Article rédigé pour Libération par Sibylle Vincendon
Alors que le Sénat a voté le principe d’un référendum sur le redécoupage des régions, passage en revue des différents blocages du projet de Valls.
Quel bazar… Le débat sur la loi de redécoupage des régions a démarré au Sénat (où le gouvernement n’a pas la majorité) avec le vote d’une «motion référendaire» visant à obtenir l’organisation d’un référendum sur la réforme territoriale… L’alliance entre la droite et une partie de la gauche procède depuis deux semaines à des tentatives de blocage systématiques. Elle a d’abord réussi à dessaisir la commission des lois, présidée par le PS Jean-Pierre Sueur, au profit d’une commission spéciale, emmenée par l’UMP Jean-Jacques Hyest. Commission qui a détricoté le découpage régional du gouvernement. Puis rejeté le résultat de ses propres travaux dans l’espoir de provoquer un coup de frein. La même union a ensuite tenté de supprimer le débat de l’ordre du jour du Sénat. Mais s’est fait renvoyer dans les cordes par le Conseil constitutionnel…
Pourquoi ce blocage ?
D’abord pour gagner du temps. Si le texte n’est pas voté en décembre, il sera impossible d’organiser les élections régionales et cantonales en 2015. Il faut en effet un an entre la modification d’une collectivité et un vote la concernant.
A ces raisons conjoncturelles, s’en ajoutent d’autres, plus profondes. Défenseur des collectivités, avec des membres élus par l’armada des élus locaux, le Sénat n’est guère enclin à accepter le grand chamboule-tout de la réforme. Pour autant, tous les sénateurs n’y sont pas réticents. L’ensemble du personnel politique se partage entre deux visions de la carte administrative. La première, fondée sur l’histoire, défend, en gros, le triptyque commune-département-nation. C’est le corpus idéologique de l’alliance des gaullistes, communistes et gauche radicale modèle sud-ouest. La seconde, en principe plus progressiste, s’appuie sur une articulation intercommunalités-régions-Europe. Les écologistes sont des défenseurs absolus de ce système et le PS en a fait sa doctrine. Même si, localement, certains socialistes défendent leur bastion.
Les réticences se fondent aussi sur des raisons plus rationnelles. Les adversaires de la suppression des départements rappellent qu’aucune autre structure ne pourrait les remplacer en milieu rural. Ils demandent en boucle qui va assurer la gestion des dépenses de solidarité, dont le RSA qui ne cesse de croître. Les évaluations des économies générées par leur suppression se situent dans une fourchette large (de 15 à 25 milliards d’euros).

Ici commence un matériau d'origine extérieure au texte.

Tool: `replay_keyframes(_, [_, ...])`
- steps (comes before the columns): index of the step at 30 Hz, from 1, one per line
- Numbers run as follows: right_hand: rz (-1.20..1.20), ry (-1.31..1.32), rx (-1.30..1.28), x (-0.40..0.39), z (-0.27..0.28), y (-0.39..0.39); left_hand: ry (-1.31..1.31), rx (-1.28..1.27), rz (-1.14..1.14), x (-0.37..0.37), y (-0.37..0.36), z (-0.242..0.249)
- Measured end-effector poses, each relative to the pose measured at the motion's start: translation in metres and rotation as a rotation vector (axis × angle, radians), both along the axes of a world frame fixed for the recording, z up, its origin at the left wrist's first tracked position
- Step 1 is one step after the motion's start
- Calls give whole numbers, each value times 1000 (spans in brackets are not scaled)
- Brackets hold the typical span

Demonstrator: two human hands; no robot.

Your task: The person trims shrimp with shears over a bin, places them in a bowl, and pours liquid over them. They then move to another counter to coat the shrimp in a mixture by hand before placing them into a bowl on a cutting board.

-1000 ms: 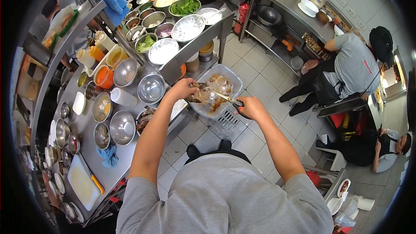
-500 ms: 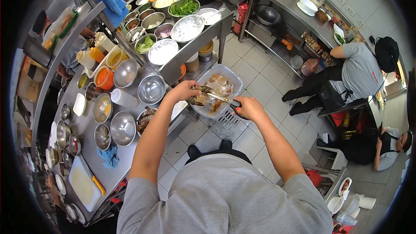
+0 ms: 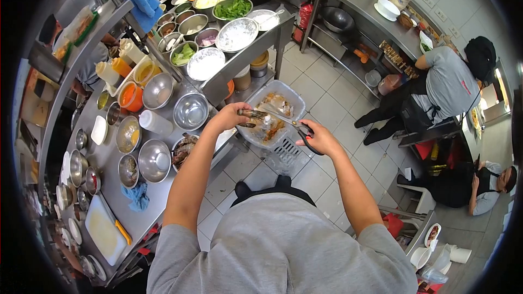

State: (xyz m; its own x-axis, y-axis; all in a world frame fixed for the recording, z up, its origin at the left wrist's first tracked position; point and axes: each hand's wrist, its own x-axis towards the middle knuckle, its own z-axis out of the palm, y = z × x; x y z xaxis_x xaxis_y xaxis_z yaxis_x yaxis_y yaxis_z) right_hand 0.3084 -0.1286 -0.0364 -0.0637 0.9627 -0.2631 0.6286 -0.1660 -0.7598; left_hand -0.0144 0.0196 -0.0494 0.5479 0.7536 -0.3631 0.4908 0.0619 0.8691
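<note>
Closed fingers of my left hand (image 3: 230,116) grip a dark striped shrimp (image 3: 251,114) over a clear plastic bin (image 3: 298,106). My right hand (image 3: 318,139) is wrapped round the black handles of scissors (image 3: 305,130), whose metal blades look parted and point toward the shrimp. Beneath both hands, the bin holds orange-brown shells and pale scraps (image 3: 275,103). Left of my left forearm, a steel bowl of more dark shrimp (image 3: 184,149) stands on the counter, partly hidden by the arm.
Several steel bowls (image 3: 154,161) crowd the counter, with a squeeze bottle (image 3: 156,123), cutting board (image 3: 106,230) and orange-handled knife (image 3: 123,232). Below the bin sits a slotted crate (image 3: 286,152). Co-workers stand at the right (image 3: 447,84), far back and behind the left shelf.
The scissors have drawn back from the shrimp, and their handles have spread as my right hand shifted slightly right and down. At the back, a co-worker has straightened from leaning over.
</note>
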Motion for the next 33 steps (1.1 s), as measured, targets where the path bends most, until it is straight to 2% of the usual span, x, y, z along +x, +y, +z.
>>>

Côté régions, la grande question tourne autour de la diminution de leur nombre, qui passerait de 22 à 14 et, par-là, du nombre de conseillers régionaux. Le gouvernement veut faire des régions les chefs de file du développement économique : mais suffit-il qu’elles soient plus grandes ? L’Association des régions de France plaide qu’elles y arriveraient mieux avec davantage de moyens qu’avec plus de superficie.
Quelles chances d’aboutir ?
Manuel Valls répète en boucle que "la réforme territoriale, c’est la mère des batailles". Pas de faiblesse : "Notre détermination est intacte et nous irons jusqu’au bout", a-t-il dit aux Echos mercredi. Sur BFM TV, le même jour, il assure que le calendrier est maintenu, «plus que jamais». La guérilla du Sénat l’exaspère, comme on a pu en juger, lorsqu’il a menacé les sénateurs de devoir siéger "en août s’il le faut". Lui, en revanche, ne cédera «à aucune menace». Sur la suppression des départements, "nous ne reculerons pas", ajoute-t-il. Les contestataires répondent sur le terrain. La semaine dernière, une manifestation pour une "Bretagne réunifiée" a vu défiler plusieurs milliers de personnes. Lire l’intégralité de l’article dans Libération
L'examen du premier texte au fond (nouveau découpage des régions) aura lieu le 9 juillet en commission, et du 15 au 17 juillet en séance publique à l'Assemblée. Le projet de réforme territoriale reviendra alors aussitôt en deuxième lecture au Sénat durant la quatrième semaine de juillet (vraisemblablement à partir du lundi 21) et non pas à l'automne, comme l'espéraient de nombreux sénateurs. Par un deuxième texte de loi, la date des élections régionales et départementales seraient maintenues en décembre 2015.